EXERCISE INSTRUCTIONS ::
None of the images should appear in your copy. Transcribe the data in full.
"""
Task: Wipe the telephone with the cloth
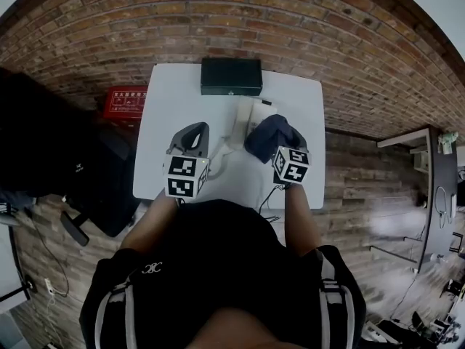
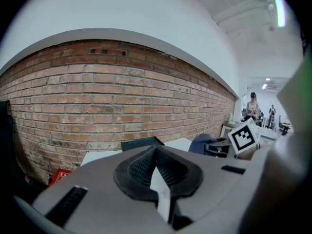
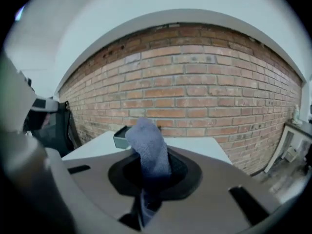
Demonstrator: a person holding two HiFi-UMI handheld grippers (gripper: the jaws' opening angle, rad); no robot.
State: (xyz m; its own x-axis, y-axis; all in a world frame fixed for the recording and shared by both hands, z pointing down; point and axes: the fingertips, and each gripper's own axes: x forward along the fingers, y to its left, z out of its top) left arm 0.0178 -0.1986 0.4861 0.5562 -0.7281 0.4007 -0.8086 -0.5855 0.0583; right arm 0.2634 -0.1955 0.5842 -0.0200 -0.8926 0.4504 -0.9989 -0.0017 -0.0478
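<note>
In the head view, a white rectangular table (image 1: 174, 93) is standing against a red brick wall (image 1: 305, 42), with a dark green flat box (image 1: 231, 76) lying at its far edge. A white plastic telephone (image 1: 243, 122) is sitting near the table's middle, between the two grippers. The left gripper (image 1: 195, 129) is hovering just left of the telephone. The right gripper (image 1: 287, 140) is holding a dark blue cloth (image 1: 267, 138) at the telephone's right side. A red crate (image 1: 125, 102) is resting on the floor left of the table.

In the left gripper view, the jaws are meeting at their tips. A white sliver is showing in the slit behind them, and I cannot identify it.

In the right gripper view, the jaws are clamping the cloth, which is sticking up between them.
</note>
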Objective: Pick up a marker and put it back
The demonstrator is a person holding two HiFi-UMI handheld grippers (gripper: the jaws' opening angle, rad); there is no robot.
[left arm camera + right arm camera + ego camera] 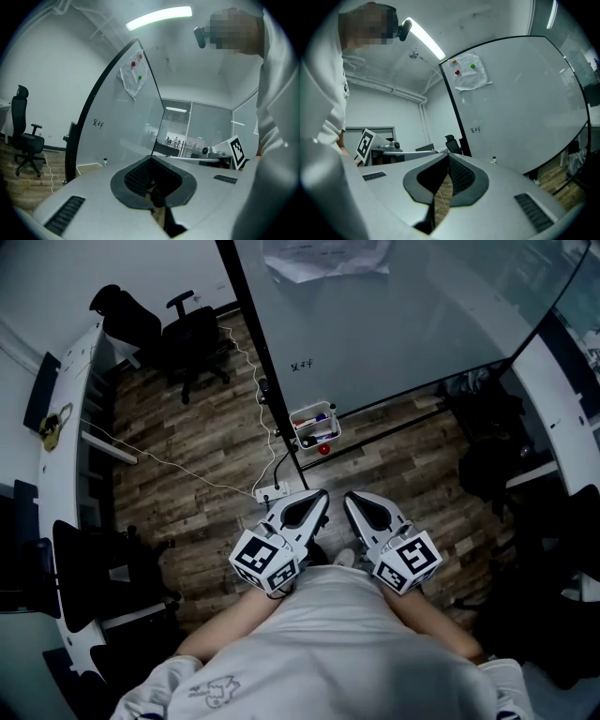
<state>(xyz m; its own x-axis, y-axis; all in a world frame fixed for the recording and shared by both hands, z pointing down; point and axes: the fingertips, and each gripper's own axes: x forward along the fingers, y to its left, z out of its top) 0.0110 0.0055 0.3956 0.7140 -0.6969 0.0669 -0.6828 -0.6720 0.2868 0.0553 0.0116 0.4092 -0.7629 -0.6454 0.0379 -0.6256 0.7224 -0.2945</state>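
markers [317,436], red and blue among them, lie in the small white tray [335,424] at the foot of the big pale whiteboard [403,324], well apart from both tools. your left tool [320,499] is held close to your chest, jaws pressed together with nothing between them. your right tool [352,500] sits just beside it, jaws together too, empty. brown wooden plank floor [187,474] lies below them, with a black office chair [192,334] off to your left.
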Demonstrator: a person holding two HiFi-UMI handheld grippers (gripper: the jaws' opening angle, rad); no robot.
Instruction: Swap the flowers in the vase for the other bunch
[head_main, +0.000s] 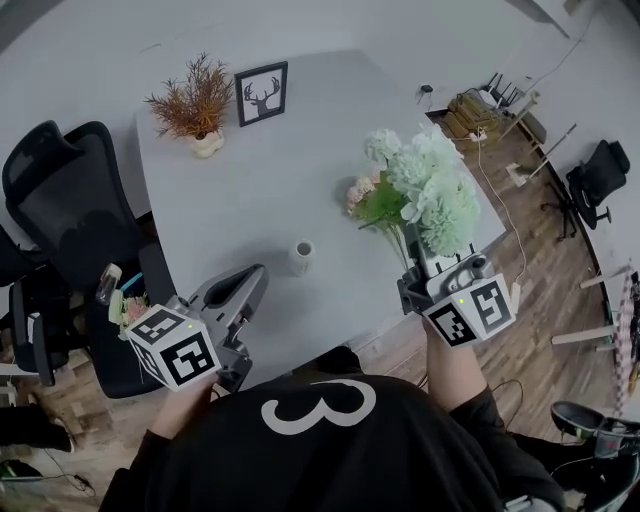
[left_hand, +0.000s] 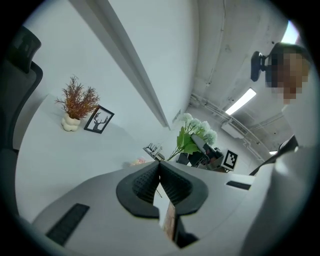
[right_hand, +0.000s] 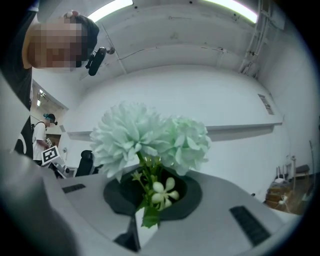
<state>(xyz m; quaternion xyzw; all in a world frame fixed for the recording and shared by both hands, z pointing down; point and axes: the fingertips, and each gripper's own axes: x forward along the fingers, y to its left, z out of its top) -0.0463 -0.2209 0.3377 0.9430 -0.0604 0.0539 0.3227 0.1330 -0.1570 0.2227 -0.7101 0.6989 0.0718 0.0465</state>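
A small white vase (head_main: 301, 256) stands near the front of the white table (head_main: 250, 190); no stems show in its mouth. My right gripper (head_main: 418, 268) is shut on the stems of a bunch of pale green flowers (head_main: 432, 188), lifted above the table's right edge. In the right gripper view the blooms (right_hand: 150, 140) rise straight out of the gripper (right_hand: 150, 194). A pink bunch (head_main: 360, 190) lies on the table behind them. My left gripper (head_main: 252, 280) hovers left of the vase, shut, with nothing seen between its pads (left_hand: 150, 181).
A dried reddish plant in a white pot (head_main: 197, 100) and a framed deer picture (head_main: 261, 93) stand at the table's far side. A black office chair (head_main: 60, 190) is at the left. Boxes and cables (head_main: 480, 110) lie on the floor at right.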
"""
SOLUTION FOR THIS EXERCISE ::
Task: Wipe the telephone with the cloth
Demonstrator: a person holding two HiFi-UMI handheld grippers (gripper: the jaws' opening angle, rad); no robot.
State: (xyz m; its own x-axis, y-axis; all in a world frame fixed for the recording and shared by both hands, z pointing down; point and axes: the fingertips, and each gripper's own axes: x forward along the fingers, y to its left, z out of its top) left arm 0.0178 -0.1986 0.4861 0.5562 -0.7281 0.4007 -0.8086 -0.5855 0.0583; right arm 0.2634 -0.1955 0.5842 -0.0200 -0.8926 0.4504 -0.9989 -0.0017 -0.0478
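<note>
In the head view, a white rectangular table (image 1: 174, 93) is standing against a red brick wall (image 1: 305, 42), with a dark green flat box (image 1: 231, 76) lying at its far edge. A white plastic telephone (image 1: 243, 122) is sitting near the table's middle, between the two grippers. The left gripper (image 1: 195, 129) is hovering just left of the telephone. The right gripper (image 1: 287, 140) is holding a dark blue cloth (image 1: 267, 138) at the telephone's right side. A red crate (image 1: 125, 102) is resting on the floor left of the table.

In the left gripper view, the jaws are meeting at their tips. A white sliver is showing in the slit behind them, and I cannot identify it.

In the right gripper view, the jaws are clamping the cloth, which is sticking up between them.
</note>
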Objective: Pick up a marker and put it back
The demonstrator is a person holding two HiFi-UMI handheld grippers (gripper: the jaws' opening angle, rad); there is no robot.
[left arm camera + right arm camera + ego camera] 
<state>(xyz m; its own x-axis, y-axis; all in a world frame fixed for the recording and shared by both hands, z pointing down; point and axes: the fingertips, and each gripper's own axes: x forward along the fingers, y to its left, z out of its top) 0.0110 0.0055 0.3956 0.7140 -0.6969 0.0669 -0.6828 -0.6720 0.2868 0.0553 0.0116 0.4092 -0.7629 -0.6454 0.0379 -0.6256 0.7224 -0.2945</state>
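markers [317,436], red and blue among them, lie in the small white tray [335,424] at the foot of the big pale whiteboard [403,324], well apart from both tools. your left tool [320,499] is held close to your chest, jaws pressed together with nothing between them. your right tool [352,500] sits just beside it, jaws together too, empty. brown wooden plank floor [187,474] lies below them, with a black office chair [192,334] off to your left.
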Demonstrator: a person holding two HiFi-UMI handheld grippers (gripper: the jaws' opening angle, rad); no robot.
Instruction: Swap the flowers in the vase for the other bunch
[head_main, +0.000s] 
[left_hand, +0.000s] 
[right_hand, +0.000s] 
<state>(xyz m; quaternion xyzw; all in a world frame fixed for the recording and shared by both hands, z pointing down; point and axes: the fingertips, and each gripper's own axes: x forward along the fingers, y to its left, z out of its top) -0.0463 -0.2209 0.3377 0.9430 -0.0604 0.0539 0.3227 0.1330 -0.1570 0.2227 -0.7101 0.6989 0.0718 0.0465</state>
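A small white vase (head_main: 301, 256) stands near the front of the white table (head_main: 250, 190); no stems show in its mouth. My right gripper (head_main: 418, 268) is shut on the stems of a bunch of pale green flowers (head_main: 432, 188), lifted above the table's right edge. In the right gripper view the blooms (right_hand: 150, 140) rise straight out of the gripper (right_hand: 150, 194). A pink bunch (head_main: 360, 190) lies on the table behind them. My left gripper (head_main: 252, 280) hovers left of the vase, shut, with nothing seen between its pads (left_hand: 150, 181).
A dried reddish plant in a white pot (head_main: 197, 100) and a framed deer picture (head_main: 261, 93) stand at the table's far side. A black office chair (head_main: 60, 190) is at the left. Boxes and cables (head_main: 480, 110) lie on the floor at right.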

That is the entire output.